Oliver clutches the rabbit carrier tightly in his arms, "you grew up here?" He asks.
"No." Kent says, "It was my Grandmother's house, I didn't even know it existed. She never lived here."
"Where did she live?" Oliver asks, "Why didn't she live here?"
"I don't know," Kent replies, raking a hand through his hair. I wish I could read him, but he's not giving anything away. I know my husband, I know what he's thinking, most of the time. Today, it's like staring at someone I've never seen before.
"Where did she live?" Oliver asks, not wanting to let the subject go.
"I don't know," Kent repeats. He walks around the back of the car to rifle in the boot.

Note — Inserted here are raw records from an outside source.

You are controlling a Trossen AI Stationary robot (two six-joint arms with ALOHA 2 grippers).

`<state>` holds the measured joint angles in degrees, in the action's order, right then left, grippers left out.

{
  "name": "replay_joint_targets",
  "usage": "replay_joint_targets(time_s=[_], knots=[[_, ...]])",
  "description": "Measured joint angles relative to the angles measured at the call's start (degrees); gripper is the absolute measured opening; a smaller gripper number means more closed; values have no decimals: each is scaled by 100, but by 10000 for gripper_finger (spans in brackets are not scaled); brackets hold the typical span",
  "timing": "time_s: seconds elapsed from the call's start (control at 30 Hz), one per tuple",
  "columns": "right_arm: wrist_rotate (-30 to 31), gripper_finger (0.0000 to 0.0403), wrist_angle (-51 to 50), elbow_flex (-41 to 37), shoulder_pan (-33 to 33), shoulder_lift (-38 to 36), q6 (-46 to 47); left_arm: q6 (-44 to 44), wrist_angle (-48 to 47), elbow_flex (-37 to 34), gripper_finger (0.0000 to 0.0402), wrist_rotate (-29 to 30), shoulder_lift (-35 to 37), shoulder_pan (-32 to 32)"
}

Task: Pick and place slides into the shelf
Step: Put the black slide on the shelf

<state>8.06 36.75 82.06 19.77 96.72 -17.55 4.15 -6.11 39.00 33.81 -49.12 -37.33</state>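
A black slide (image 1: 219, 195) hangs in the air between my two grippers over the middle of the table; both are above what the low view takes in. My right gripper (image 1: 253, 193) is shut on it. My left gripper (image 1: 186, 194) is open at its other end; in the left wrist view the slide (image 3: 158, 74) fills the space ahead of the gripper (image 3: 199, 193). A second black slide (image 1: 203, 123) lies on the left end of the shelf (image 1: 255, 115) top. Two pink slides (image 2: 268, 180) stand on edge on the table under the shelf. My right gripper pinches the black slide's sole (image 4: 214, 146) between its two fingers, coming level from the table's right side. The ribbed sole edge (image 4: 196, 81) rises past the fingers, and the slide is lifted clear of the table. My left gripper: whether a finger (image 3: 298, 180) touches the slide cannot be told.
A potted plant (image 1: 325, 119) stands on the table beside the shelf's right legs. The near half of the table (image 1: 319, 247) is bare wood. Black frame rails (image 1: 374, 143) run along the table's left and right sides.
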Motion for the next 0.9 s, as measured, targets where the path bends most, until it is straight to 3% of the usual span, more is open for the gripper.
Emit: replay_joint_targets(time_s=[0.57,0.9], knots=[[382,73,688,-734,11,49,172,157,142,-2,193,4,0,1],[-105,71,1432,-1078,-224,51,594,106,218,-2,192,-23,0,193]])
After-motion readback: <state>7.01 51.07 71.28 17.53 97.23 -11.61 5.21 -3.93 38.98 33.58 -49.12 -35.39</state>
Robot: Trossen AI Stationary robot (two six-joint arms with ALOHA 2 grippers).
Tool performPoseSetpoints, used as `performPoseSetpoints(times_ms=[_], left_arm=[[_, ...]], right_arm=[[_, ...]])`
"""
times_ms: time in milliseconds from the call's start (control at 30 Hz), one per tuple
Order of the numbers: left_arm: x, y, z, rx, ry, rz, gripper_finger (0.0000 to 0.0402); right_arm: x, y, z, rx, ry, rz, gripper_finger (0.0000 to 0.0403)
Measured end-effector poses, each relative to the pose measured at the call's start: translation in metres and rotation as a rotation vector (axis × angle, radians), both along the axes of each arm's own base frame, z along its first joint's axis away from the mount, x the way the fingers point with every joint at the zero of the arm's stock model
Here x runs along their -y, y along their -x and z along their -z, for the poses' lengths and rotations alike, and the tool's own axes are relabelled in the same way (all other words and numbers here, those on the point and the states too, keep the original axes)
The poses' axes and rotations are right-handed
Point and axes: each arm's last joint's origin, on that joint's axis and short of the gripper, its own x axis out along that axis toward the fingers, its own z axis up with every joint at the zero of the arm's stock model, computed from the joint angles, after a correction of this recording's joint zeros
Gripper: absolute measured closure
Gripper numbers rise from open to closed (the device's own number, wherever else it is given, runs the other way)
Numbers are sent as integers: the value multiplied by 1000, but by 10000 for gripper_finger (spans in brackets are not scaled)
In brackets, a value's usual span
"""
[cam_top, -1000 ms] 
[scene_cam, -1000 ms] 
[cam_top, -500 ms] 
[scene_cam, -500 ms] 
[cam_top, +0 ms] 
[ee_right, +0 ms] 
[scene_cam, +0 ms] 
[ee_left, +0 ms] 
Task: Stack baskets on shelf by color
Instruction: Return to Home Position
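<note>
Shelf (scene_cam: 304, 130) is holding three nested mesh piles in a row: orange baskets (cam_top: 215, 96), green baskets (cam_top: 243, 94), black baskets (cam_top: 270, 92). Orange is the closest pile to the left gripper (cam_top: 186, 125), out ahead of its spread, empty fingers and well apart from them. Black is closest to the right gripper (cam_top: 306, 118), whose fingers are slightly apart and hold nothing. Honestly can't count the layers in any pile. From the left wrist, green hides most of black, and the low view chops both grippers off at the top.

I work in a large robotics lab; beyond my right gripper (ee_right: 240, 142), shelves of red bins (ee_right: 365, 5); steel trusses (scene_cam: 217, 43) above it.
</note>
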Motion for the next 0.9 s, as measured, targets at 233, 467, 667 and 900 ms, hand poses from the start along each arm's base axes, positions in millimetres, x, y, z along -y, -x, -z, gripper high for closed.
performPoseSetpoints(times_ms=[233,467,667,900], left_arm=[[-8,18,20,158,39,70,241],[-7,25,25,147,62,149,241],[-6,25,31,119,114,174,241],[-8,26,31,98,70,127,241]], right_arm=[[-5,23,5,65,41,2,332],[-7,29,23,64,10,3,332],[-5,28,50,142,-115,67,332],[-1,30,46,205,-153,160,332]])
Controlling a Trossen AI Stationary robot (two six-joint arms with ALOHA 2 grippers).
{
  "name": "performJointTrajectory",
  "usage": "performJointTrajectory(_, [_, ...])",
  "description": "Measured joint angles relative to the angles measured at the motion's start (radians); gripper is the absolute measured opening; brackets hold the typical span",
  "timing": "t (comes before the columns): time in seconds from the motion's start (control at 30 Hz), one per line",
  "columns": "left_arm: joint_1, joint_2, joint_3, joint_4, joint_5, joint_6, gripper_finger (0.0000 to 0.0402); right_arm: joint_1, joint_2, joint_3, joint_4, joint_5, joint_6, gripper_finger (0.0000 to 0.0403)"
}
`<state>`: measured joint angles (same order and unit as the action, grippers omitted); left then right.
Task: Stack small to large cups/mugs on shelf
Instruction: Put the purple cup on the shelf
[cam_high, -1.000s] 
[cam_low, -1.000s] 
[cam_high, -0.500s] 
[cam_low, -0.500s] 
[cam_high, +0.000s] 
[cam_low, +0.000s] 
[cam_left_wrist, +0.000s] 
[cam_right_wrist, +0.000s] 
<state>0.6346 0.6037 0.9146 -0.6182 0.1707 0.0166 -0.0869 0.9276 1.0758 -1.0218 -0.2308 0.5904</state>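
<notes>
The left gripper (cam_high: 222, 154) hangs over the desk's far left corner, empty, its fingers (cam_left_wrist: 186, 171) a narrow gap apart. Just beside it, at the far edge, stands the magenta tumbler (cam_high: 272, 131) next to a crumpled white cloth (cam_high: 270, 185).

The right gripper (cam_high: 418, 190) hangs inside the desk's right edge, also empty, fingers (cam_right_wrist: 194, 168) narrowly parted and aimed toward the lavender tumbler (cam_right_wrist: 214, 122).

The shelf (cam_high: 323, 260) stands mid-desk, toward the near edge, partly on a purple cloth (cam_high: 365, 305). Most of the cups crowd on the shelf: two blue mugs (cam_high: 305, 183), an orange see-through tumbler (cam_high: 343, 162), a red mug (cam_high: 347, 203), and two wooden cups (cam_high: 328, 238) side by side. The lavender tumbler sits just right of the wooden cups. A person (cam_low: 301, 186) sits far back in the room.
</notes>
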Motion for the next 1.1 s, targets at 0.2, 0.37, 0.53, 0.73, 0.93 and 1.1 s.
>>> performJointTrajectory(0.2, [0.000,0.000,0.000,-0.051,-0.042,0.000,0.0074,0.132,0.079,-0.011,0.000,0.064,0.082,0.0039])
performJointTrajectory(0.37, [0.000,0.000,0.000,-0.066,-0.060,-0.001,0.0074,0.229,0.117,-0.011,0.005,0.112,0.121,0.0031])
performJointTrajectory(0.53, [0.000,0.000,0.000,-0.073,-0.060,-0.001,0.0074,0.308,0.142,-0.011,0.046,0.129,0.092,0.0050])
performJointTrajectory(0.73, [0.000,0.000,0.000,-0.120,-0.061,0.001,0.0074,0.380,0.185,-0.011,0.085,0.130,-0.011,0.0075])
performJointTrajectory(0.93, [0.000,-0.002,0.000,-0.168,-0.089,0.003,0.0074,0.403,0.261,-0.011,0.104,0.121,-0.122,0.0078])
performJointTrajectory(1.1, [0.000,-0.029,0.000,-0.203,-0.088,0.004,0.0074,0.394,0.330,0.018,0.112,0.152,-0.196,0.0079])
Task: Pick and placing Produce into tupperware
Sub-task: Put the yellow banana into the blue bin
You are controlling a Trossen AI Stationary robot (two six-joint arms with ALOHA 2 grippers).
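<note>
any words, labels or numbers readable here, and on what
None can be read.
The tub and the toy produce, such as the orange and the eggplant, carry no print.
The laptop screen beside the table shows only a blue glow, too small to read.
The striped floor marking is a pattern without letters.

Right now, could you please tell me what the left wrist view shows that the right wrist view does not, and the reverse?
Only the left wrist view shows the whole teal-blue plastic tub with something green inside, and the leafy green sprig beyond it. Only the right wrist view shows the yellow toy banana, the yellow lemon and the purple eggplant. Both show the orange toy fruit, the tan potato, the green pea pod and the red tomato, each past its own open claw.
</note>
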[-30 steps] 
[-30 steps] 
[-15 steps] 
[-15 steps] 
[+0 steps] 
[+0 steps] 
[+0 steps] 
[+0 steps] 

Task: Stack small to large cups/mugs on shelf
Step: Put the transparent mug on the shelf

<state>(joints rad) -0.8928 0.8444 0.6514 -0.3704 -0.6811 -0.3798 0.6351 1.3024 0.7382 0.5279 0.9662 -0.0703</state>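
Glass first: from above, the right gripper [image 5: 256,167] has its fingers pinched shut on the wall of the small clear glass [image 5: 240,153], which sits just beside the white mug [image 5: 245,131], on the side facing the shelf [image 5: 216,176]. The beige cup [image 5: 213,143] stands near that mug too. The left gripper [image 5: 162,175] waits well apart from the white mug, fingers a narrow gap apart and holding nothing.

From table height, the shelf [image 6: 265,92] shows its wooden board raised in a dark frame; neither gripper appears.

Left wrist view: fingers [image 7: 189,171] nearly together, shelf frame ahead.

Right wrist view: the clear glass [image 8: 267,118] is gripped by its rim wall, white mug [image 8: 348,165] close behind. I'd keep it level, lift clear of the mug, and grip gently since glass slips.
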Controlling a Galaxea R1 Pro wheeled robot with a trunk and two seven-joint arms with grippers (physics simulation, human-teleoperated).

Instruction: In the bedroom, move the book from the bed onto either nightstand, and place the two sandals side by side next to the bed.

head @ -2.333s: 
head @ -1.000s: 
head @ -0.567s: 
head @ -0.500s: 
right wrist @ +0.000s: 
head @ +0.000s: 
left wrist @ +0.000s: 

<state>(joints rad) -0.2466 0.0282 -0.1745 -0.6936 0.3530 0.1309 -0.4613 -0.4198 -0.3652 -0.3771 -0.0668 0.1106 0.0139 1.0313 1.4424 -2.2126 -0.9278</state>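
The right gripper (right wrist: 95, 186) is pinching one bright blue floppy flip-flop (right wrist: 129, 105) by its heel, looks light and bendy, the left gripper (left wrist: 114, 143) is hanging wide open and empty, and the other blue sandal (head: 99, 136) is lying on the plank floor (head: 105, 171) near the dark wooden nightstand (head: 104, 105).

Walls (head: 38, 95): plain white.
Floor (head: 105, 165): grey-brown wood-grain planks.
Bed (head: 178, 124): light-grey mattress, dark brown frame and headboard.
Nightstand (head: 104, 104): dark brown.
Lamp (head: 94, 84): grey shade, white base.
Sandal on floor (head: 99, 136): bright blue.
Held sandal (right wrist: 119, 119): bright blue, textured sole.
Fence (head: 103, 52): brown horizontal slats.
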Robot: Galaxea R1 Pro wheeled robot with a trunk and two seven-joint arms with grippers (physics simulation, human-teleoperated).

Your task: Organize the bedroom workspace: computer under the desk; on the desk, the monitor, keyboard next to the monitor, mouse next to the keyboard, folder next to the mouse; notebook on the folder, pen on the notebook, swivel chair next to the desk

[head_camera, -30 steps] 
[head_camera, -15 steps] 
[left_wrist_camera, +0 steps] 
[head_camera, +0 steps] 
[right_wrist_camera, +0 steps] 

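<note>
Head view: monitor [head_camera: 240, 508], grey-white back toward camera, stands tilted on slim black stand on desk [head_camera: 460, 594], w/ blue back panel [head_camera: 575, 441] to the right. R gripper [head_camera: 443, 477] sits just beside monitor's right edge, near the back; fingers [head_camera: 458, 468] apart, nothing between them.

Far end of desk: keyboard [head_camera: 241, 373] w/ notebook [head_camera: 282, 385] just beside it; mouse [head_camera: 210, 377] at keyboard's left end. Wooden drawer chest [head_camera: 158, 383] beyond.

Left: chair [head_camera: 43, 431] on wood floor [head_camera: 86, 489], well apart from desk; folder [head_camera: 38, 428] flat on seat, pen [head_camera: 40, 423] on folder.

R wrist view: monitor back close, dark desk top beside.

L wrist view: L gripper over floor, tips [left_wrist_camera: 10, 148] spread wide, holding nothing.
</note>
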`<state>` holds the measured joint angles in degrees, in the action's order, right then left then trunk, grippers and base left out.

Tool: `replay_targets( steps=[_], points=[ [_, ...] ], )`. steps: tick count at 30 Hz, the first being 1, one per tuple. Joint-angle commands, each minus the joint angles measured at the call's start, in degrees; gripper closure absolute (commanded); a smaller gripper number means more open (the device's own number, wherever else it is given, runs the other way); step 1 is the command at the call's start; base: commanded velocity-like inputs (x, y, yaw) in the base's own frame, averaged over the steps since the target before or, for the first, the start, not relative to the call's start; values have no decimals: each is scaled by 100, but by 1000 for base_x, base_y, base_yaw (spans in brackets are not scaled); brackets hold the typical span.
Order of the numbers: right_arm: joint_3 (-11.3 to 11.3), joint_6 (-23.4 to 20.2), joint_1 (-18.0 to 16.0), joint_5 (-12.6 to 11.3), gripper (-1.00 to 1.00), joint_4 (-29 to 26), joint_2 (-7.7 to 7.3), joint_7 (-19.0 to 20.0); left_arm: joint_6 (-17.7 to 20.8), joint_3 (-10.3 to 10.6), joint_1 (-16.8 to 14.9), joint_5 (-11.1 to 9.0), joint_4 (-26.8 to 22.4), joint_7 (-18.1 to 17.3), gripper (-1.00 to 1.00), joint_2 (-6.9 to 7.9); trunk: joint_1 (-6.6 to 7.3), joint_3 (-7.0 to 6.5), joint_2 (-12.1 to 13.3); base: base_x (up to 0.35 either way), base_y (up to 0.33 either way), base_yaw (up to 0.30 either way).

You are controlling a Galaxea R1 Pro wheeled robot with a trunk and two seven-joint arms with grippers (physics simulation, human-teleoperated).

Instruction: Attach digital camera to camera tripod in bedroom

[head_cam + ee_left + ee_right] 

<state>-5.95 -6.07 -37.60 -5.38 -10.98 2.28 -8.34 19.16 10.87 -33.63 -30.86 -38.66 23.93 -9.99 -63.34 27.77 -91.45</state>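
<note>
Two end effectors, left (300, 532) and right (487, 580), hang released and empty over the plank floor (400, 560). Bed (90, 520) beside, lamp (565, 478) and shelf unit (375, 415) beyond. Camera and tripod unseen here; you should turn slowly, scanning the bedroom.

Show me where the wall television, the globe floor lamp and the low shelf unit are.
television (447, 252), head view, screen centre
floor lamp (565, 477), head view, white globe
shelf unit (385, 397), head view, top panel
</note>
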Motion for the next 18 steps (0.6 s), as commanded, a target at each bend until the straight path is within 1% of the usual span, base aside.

I stare up at the manor house in front of me, it's bricks are a light fawn colour, like a beach on a cloudy day. Each brick is worn and uneven, they bulge and sink in places, as if the house is breathing. The mortar has eroded in so many places that I'm surprised the house is still standing, and spots of mould create small dark gaps.
Creeping ivy clings to the walls, it's dark green tendrils weaving in and out of the brickwork like a kraken curling around a pirate ship. The ivy has grown thick over the years, obscuring parts of the building, adding to its neglected charm.
The lawn is overgrown and bushy. Sloane scratches at her legs where brambles claw her skin. Bushes border the edge of the front yard, uncut and uneven. The house stands tall and proud, unlived in and unloved, for almost a hundred years.
I watch the ghosts of past tenants running down the field, two girls chasing each other, laughing and squealing. I see a tall woman standing, watching. She turns to look at me, through me, and a shiver runs down my spine.
"Can I let Cinnabun out to run around?" Oliver asks, making me jump, dragging me back to the present.
I reach into the car for my coat and pull it around myself, why is it so cold? It was hot on the motorway, so stifling hot that we cruised along with our windows open and sweat pouring from every one of our pores, but here it's so cold that I am shaking, my teeth chattering together.
Kent looks over at me, and notices my shaking. "Let's go inside." He sighs. He wraps his arm around me, before looking at Oliver, "We'll take Cinnabun into the living room, he can stay there until we find somewhere more suitable."
Kent steps away from me and leads Oliver towards the house. Sloane slinks after them, leaving me alone on the driveway. I glance back up at the house.
The windows are tall and narrow, their wooden frames peeling and cracked. Behind each window, is just a void of darkness, that makes me frown, it's as if the house doesn't have a soul, it's just an empty void. Some of the window panes are either missing or fractured, leaving jagged shards like a wide gaping mouth full of razor sharp teeth. It inhales, and it smiles at me.
I follow the others inside.
My eyes travel upwards. Decay creeps into every corner, touching everything it can. The air whispers secrets through the bricks, but the words meanings are lost by the time they reach my ears. Oliver and Sloane run off up the grand staircase to claim their bedrooms. Oliver leaves Cinnabun's cage at the bottom of the bottom of the stairs, abandoned for something more exciting. She looks at me through her prison bars, black eyes shining in the half light.
"It's beautiful, isn't it?" Kent says, wrapping an arm around my waist and pulling me into him. "We'll be happy here."
I grin at him. "We certainly will be." But I can't shake the feeling that he's wrong, that something inside this house is very wrong, and that it'll get to all of us.
What is it they say? "When your heart has claimed a house, you can exit but you can never truly leave."